### TASK BRIEF
Repeat the data below with no changes.

[INFORMATION PROVIDED — start]

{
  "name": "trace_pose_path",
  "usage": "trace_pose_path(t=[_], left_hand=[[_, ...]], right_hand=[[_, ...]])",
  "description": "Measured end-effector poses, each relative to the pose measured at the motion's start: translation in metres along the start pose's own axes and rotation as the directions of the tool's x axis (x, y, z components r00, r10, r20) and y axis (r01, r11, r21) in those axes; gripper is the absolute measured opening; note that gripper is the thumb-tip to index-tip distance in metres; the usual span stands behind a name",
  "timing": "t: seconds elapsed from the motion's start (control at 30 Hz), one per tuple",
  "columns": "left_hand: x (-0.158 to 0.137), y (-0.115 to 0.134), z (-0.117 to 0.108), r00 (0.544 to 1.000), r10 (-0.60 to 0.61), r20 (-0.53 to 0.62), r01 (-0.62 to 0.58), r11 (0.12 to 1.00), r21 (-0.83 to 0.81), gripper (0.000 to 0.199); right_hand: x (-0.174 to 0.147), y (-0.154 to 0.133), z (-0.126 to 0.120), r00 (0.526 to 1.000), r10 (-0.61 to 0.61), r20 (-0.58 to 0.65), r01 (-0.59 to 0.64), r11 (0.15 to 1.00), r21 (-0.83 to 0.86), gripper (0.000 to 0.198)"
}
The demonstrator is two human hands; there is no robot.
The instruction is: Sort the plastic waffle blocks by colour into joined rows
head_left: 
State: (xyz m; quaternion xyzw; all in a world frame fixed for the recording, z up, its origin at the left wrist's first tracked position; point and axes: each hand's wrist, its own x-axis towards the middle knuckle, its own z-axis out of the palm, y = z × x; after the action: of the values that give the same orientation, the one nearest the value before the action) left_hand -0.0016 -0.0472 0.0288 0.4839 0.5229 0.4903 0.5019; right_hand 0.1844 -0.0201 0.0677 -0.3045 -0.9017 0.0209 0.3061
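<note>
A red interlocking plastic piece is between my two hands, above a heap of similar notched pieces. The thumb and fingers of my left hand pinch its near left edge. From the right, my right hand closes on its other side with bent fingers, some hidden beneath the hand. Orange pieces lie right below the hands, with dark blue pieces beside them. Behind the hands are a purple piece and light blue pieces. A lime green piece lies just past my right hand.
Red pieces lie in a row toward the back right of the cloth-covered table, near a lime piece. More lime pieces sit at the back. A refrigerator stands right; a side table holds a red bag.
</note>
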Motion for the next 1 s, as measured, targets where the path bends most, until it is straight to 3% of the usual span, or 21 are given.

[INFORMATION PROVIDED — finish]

### WRITTEN SOLUTION
{
  "name": "trace_pose_path",
  "usage": "trace_pose_path(t=[_], left_hand=[[_, ...]], right_hand=[[_, ...]])",
  "description": "Measured end-effector poses, each relative to the pose measured at the motion's start: translation in metres along the start pose's own axes and rotation as the directions of the tool's x axis (x, y, z components r00, r10, r20) and y axis (r01, r11, r21) in those axes; gripper is the absolute measured opening; note that gripper is the thumb-tip to index-tip distance in metres; the usual span stands behind a name",
  "timing": "t: seconds elapsed from the motion's start (control at 30 Hz), one per tuple",
  "columns": "left_hand: x (-0.158 to 0.137), y (-0.115 to 0.134), z (-0.117 to 0.108), r00 (0.544 to 1.000), r10 (-0.60 to 0.61), r20 (-0.53 to 0.62), r01 (-0.62 to 0.58), r11 (0.12 to 1.00), r21 (-0.83 to 0.81), gripper (0.000 to 0.199); right_hand: x (-0.174 to 0.147), y (-0.154 to 0.133), z (-0.126 to 0.120), r00 (0.526 to 1.000), r10 (-0.61 to 0.61), r20 (-0.58 to 0.65), r01 (-0.59 to 0.64), r11 (0.15 to 1.00), r21 (-0.83 to 0.86), gripper (0.000 to 0.198)"
}
The demonstrator is two human hands; there is no robot.
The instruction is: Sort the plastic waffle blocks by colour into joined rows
head_left: 
State: (xyz m; quaternion xyzw; all in a world frame fixed for the recording, z up, its origin at the left wrist's first tracked position; point and axes: each hand's wrist, its own x-axis towards the middle knuckle, its own z-axis out of the palm, y = z × x; after the action: of the values that give the same orientation, the one nearest the value before the action) left_hand -0.0016 -0.0472 0.0288 0.4839 0.5229 0.4903 0.5019; right_hand 0.1844 -0.0201 0.0677 -0.3045 -0.9017 0.0209 0.3061
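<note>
A red interlocking plastic piece is between my two hands, above a heap of similar notched pieces. The thumb and fingers of my left hand pinch its near left edge. From the right, my right hand closes on its other side with bent fingers, some hidden beneath the hand. Orange pieces lie right below the hands, with dark blue pieces beside them. Behind the hands are a purple piece and light blue pieces. A lime green piece lies just past my right hand.
Red pieces lie in a row toward the back right of the cloth-covered table, near a lime piece. More lime pieces sit at the back. A refrigerator stands right; a side table holds a red bag.
</note>
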Motion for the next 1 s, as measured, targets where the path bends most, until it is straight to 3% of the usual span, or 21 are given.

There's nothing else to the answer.